その光景が懐かしく、昨日のことのように鮮明に思い出される。
「ここ久しぶりねー!」
「ここ、おいしかったですよねー!」
ミストルティン様もメルも、早く中へ入りたくてうずうずしている。
「二人とも、そんなに慌てなくてもお店は逃げませんよ?」
「でも、美味しいものは早く食べたいじゃない!」
「そうですー!」
息ぴったりな二人に、思わず笑みがこぼれた。
「早く入ろー!!」
「そうですね」
そう言って扉を開けると――
「いらっしゃいま……せ……」
入り口で出迎えたウェイターさんの動きがぴたりと止まる。
「えっ……」
何度か瞬きを繰り返したあと、その表情がぱっと明るくなった。
「エレノア様ーー!!」
ウェイターさんの大きな声に、店内中の視線が一斉にこちらへ集まった。
「えっ!? 本当に?」
「セレスティア伯爵様だ!」
「あの時の!」
食事を楽しんでいたお客さんたちも次々と立ち上がり、店内はあっという間に賑やかな空気に包まれる。
「お久しぶりです」
私が笑顔で一礼すると、ウェイターさんは何度も頷いた。
「お久しぶりです! 本当にまた来てくださったんですね!」
「はい。バレンシアへ立ち寄る機会がありましたので、ぜひもう一度お店へ伺いたいと思いまして」
「店長ー!! エレノア様がいらっしゃいましたー!!」
ウェイターさんが厨房へ向かって大声で呼び掛ける。
「なんだって!?」
厨房の奥から聞き覚えのある声が響き、慌ただしい足音が近付いてくる。
「本当だ……!」
店長さんは私の姿を見るなり目を丸くし、それから満面の笑みを浮かべた。
「エレノア様、お久しぶりです!」
「お久しぶりです。皆さん、お元気そうで安心しました」
「ええ! あの日以来、おかげさまで店も街も以前にも増して賑わっています」
店長さんは嬉しそうに店内を見渡す。
「さあさあ、立ち話もなんです。

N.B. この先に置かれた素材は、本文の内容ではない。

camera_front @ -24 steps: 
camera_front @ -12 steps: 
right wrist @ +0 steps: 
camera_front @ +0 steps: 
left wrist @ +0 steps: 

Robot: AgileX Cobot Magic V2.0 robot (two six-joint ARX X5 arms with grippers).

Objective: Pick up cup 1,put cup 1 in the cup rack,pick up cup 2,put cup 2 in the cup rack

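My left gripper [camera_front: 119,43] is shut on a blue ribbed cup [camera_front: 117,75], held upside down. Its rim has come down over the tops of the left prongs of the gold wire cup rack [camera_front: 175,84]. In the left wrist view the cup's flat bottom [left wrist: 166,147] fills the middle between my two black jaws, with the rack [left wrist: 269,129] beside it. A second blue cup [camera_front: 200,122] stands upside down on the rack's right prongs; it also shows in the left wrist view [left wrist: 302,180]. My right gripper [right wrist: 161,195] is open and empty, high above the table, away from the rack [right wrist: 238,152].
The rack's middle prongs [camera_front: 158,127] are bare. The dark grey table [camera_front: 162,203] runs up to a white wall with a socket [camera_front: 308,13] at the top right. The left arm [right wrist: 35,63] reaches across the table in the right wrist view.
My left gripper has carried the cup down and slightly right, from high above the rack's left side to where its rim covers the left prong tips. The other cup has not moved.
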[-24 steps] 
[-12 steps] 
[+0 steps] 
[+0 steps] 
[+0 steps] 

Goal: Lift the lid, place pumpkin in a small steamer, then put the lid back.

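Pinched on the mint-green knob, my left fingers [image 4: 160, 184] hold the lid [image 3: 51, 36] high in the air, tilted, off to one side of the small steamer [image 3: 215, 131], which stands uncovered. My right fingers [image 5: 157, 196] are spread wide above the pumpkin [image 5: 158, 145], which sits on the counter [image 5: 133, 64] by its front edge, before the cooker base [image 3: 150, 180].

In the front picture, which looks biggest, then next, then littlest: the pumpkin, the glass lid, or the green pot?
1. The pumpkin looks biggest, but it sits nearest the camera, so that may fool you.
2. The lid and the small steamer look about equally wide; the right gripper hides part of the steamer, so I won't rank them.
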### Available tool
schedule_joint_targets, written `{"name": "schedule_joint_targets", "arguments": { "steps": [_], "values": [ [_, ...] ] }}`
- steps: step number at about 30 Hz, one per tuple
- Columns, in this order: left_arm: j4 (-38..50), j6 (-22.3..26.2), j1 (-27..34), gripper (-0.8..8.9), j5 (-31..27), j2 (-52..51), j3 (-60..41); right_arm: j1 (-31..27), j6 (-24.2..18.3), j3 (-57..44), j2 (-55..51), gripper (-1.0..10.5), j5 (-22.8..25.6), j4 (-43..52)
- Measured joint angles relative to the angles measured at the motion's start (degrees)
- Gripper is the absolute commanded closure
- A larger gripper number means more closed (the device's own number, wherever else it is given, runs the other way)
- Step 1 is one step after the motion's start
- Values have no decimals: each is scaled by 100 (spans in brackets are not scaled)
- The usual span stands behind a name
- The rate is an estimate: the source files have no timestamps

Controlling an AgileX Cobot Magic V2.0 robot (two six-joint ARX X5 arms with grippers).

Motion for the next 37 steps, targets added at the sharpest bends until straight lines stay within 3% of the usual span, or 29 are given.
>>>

以前お座りいただいた席がちょうど空いておりますので、どうぞこちらへ!」
「ありがとうございます」
案内されたのは、初めてこの店を訪れた時と同じ窓際の席だった。
「あっ……」
思わず小さく声が漏れる。
「覚えていてくださったんですね」
「もちろんですよ」
店長さんは優しく笑う。
「エレノア様は、この店にとっても、この街にとっても恩人ですから」
その言葉に、胸の奥がじんわりと温かくなった。
「前回のと同じでいいですか?」
「お願いします」
「すぐ用意しますね!」
そう言ってウェイターさんは厨房を振り返る。
「特別セット大急ぎでー!」
「言われなくてもわかってる!」
厨房から威勢のいい返事が聞こえ、店内から小さな笑いが起こる。
「相変わらずですね」
思わず笑みを浮かべると、ウェイターさんも照れくさそうに頭をかいた。
「エレノア様がまた来てくださる日が来るかもしれないって、店長がずっと言ってたんです」
「えっ?」
「だから、あの日お召し上がりになった料理はいつでも作れるよう、料理長もずっとレシピを大事に残してあるんですよ」
「そうだったんですか……」
そこまでしてくださっていたなんて。
胸の奥がじんわりと温かくなる。
「それに、今ではあの料理を目当てに来るお客さんも多いんです!」
「エレノア様セットください!」
そんな注文まで聞こえてくるようになりましてね。
「そんな名前になっているんですか!?」
思わず立ち上がりそうになる。
店内にはどっと笑いが広がった。
「正式名称は『特別セット』なんですけどね」
ウェイターさんは苦笑しながら肩をすくめる。
「常連さんが勝手にそう呼び始めまして」
「……なんだか、とても恥ずかしいです」
私は両手で顔を覆う。
「また増えたわね、エレノアの黒歴史が」
「黒歴史じゃありません!」
ミストルティン様の一言に、店内はさらに笑い声に包まれた。
「お待たせしました!」
目の前に置かれた料理を見た瞬間、思わず笑みがこぼれる。
「あ……」
以前とまったく同じ盛り付け。
同じ香り。
同じ湯気。
「変わってませんね」
「もちろんです」
店長さんは誇らしげに頷いた。
「エレノア様が初めて召し上がった日の味ですから」
「あと、こちらもどうぞ」
そう言って店長さんは、テーブルへ大皿を二枚並べた。
「このお店、本来の名物料理です。鉄砲魚の薄造りに、東国風フリット、それから鉄砲魚のソテーです!」
「こんなに……?」
思わず目を丸くする。
「もちろん、お代はいただきません!」
「えっ!?」
「皆の気持ちですから!」
店長さんが胸を張ると、店内からも拍手が起こる。
「ぜひ召し上がってください!」
「ありがとうございます」
私が頭を下げた、その時だった。
「店長ー!」
「俺のところからも持っていけ!」
「うちの新作パンも!」
「こっちはデザートだ!」
「果物もあるぞー!」
次々と料理が運ばれ、あっという間にテーブルは皿で埋め尽くされていく。
「ちょっ……!」
「まだ来ますよー!」
メルが目を輝かせる。
「最高じゃない!」
ミストルティン様は嬉しそうに拍手をしている。
「あなたは止めなさい!」
パルシア様がすかさず突っ込んだ。
気が付けば、四人掛けのテーブルに乗り切らないほどの料理が並んでいた。
「皆さん……お気持ちは本当に嬉しいのですが……」
私は苦笑しながら、山のような料理を見つめる。
「……食べ切れるでしょうか?」
「おかわりもありますよ!」
「おかわり前提なんですか!?」
その一言に店内は大きな笑い声に包まれたのだった。